A series of innovative approaches aimed at intensifying primary health care were organized. UNICEF concurrently advocated a comprehensive child survival approach, which was later presented to the United Nations as child survival protection and development. The WHO had emphasized health systems development with the focus on strengthening district health systems based on primary health care. The Health for All movement in the 1970s and the 1980s resulted in many more public health interventions in developing countries. The accessibility of major elements of primary health care had risen to over 80 per cent of the people in most countries. Yet, progress with respect to coverage of mothers and children with appropriate health care or the promotion of safe water supply and adequate sanitation remained too slow in most countries, particularly the least developed ones. In these countries, trained health personnel had attended to less than 25 per cent of childbirths. The trend of expansion in curative care continued to be stronger than ever; more and more hospitals (including major specialty and subspecialty hospitals) were established at the expense of prevention and promotion.
There was considerable reorganization of comprehensive health systems based on the primary health care approach in most developing countries. During implementation, success in integrating health care was of varying degrees. Some difficulties still persist. For example, despite widespread acceptance by national health administrations of the idea of ‘integration’, there were many practical operational constraints in undertaking the transformation from semi-autonomous ‘vertical’ or ‘selective’ health development programmes, coexisting with the general health services, to an integrated health infrastructure. On many occasions, especially when reviewing or planning disease control programmes, alternatives were sought between an apparently selective approach to health development (vertical health system) and a systematic integrated approach (comprehensive health system). Many countries, using both approaches, had demonstrated positive and negative consequences, depending upon the socio-economic circumstances and the availability of basic health infrastructure. Resource constraints and external pressure forced governments to be more selective in health development. The issues for them were: (a) whether the selective health-care interventions gave priority attention to those types of health problems affecting the poor and the underprivileged populations; (b) whether their health systems addressed all essential health-care functions; (c) whether the country could emphasize comprehensive health care while, at the same time, protecting the technical quality and efficiency of specialized or selective health programmes.

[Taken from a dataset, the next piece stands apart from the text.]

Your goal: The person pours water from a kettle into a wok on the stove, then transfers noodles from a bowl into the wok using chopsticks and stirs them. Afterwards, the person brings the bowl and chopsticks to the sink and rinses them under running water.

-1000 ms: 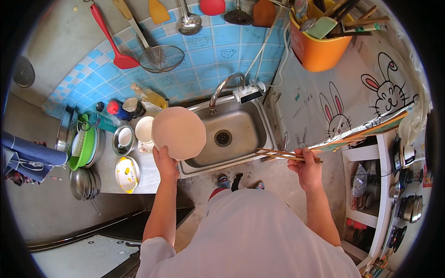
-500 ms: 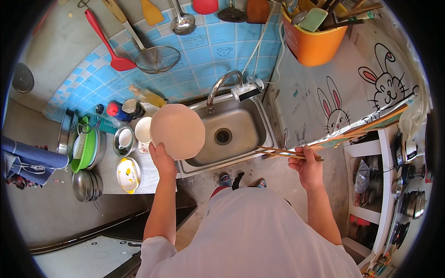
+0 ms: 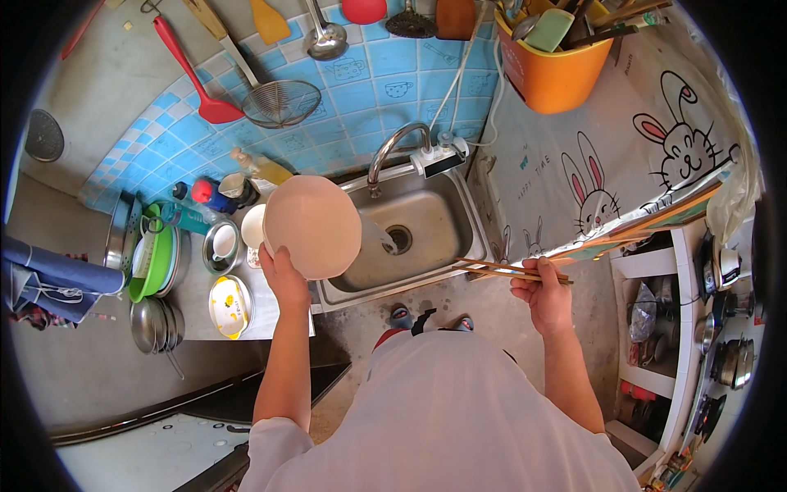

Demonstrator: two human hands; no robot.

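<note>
My left hand [image 3: 286, 283] grips a pale, beige bowl [image 3: 313, 225] by its near rim, above the left edge of the steel sink [image 3: 438, 205]. The bowl tips toward the right, and clear water [image 3: 379, 238] runs from behind it toward the drain [image 3: 398, 239]. Closed around a few wooden chopsticks [image 3: 500, 269], my right hand [image 3: 544, 299] is right of the sink, with the chopstick tips pointing left over its near right corner. The curved faucet [image 3: 385, 156] stands at the sink's back.
Left of the sink, the counter [image 3: 266, 316] bears a yellow-patterned dish [image 3: 230, 307], a small white cup [image 3: 224, 242] in a metal bowl, and bottles [image 3: 266, 170]. Utensils hang on the tiled wall. An orange utensil bin [image 3: 545, 78] is at the back right, shelves [image 3: 656, 328] at the right.
Water now streams from beneath the bowl toward the drain, where none showed before. The bowl has tilted slightly further. My right hand and the chopsticks have hardly moved.
</note>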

Most nationwide health development programmes promoted increasing community awareness and the creation of active and effective mechanisms for community involvement. Many successful programmes showed that the conventional approach of merely extending basic health services had proved inadequate. It was also proving economically impossible to bear the cost of extension and expansion of public sector health services to the entire population in the face of resource constraints. Large-scale use of health volunteers, after receiving a minimal training programme, proved successful in many countries. These community health volunteers constituted a third force of human resources for health. With their involvement in community health action, many public health interventions—such as disease prevention and control, immunization, maternal and child health care including nutrition promotion, health education, treatment of minor ailments, and environmental health promotion—were undertaken.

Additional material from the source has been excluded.